Oh, my, Philip… you cannot be serious.

Every one of the 24+ climate models run around the world have a full diurnal cycle at every gridpoint. This is without question. For example, for models even 20+ years ago start reading about the diurnal cycles in the models on page 796 of the following, which was co-authored by representatives from all of the modeling groups: https://www.ipcc.ch/site/assets/uploads/2018/02/WG1AR5_Chapter09_FINAL.pdf

Finally:

Philip, Ed Bo has hit the nail on the head. Your response to him suggests you do not understand even the basics of climate modeling, and I am a little dismayed that your post appeared on WUWT.

Undeterred, the WUWT crowd then proceeds to savage anyone, including their erstwhile hero Spencer, who dares to challenge the new “divide by 2” orthodoxy.

Dr roy with his fisher price cold warms hot physics tried to hold the line for the luke-warmers, but soon fecked off when he knew he would be embarrassed by the grown-ups in the room…..

This is not the first time a WUWT post has claimed to overturn climate science.
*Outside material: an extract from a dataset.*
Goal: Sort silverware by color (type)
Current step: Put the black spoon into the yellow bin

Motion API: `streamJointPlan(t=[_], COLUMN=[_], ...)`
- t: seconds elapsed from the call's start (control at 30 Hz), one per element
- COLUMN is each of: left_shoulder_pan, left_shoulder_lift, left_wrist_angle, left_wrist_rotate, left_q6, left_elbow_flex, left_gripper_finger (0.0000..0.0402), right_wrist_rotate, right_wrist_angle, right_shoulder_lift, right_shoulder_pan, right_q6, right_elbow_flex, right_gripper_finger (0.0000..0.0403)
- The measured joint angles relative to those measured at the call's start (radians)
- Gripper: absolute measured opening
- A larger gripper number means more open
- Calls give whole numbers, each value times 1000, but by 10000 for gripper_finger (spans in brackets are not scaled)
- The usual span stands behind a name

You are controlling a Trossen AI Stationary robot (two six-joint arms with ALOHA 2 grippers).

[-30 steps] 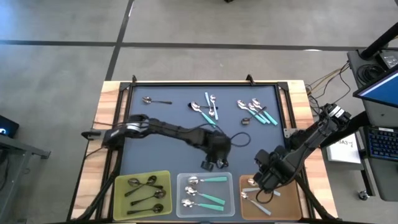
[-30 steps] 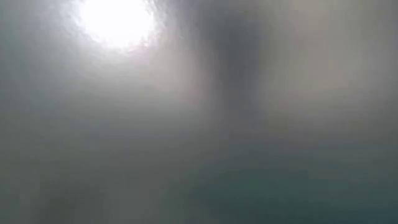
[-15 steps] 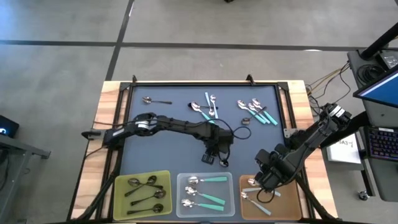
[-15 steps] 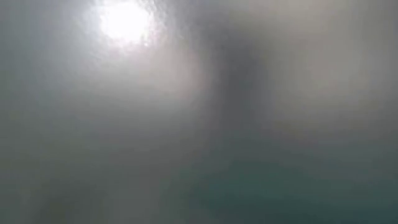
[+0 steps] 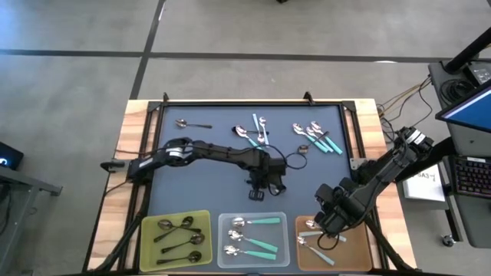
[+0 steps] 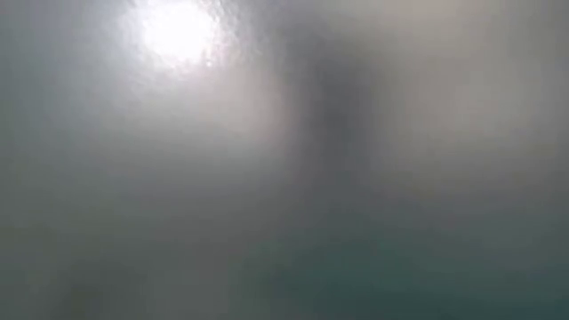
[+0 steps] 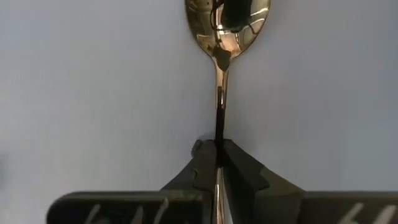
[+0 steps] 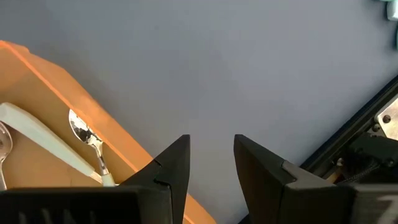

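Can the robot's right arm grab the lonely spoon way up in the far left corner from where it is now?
Probably not. The right tool hangs open over the orange tray, in the near right corner. The lone spoon lies across the mat, and the left arm stretches between them.

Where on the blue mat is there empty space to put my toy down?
The mat's left middle is bare, between the lone spoon and the yellow tray. The right middle is bare too, between the teal spoons and the right hand. It is crowded along the far edge, around the left hand and at the trays.
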Motion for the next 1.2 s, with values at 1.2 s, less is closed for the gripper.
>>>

There are others, like the 2011 Unified Theory of Climate. It’s basically technobabble, notable primarily for its utter obscurity in the nine years following. It’s not really worth analyzing, though I am a little curious how a theory driven by static atmospheric mass explains dynamics. Also, I notice that the perfect fit to the data for 7 planets in Fig. 5 has 7 parameters – ironic, given that accusations of overparameterization are a perennial favorite of skeptics. Amusingly, one of the authors of the “divide by two” revolution (Wilde) appears in the comments to point out his alternative “Unifying” Theory of Climate.

Are these alternate theories in agreement, mutually exclusive, or just not even wrong? It would be nice if skeptics would get together and decide which of their grand ideas is the right one. Does atmospheric pressure run the show, or is it sunspots? And which fundamentals that mathematicians and physicists screwed up have eluded verification for all these years? Is it radiative transfer, or the geometry of spheres and disks? Is energy itself misdefined? Inquiring minds want to know.

The bottom line is that Roy Spencer is right. It isn’t worth arguing about these things, any more than its worth arguing with flat earthers or perpetual motion enthusiasts. Engaging will just leave you wondering if proponents are serious, as in seriously deluded, or just yanking your chain while keeping a straight face.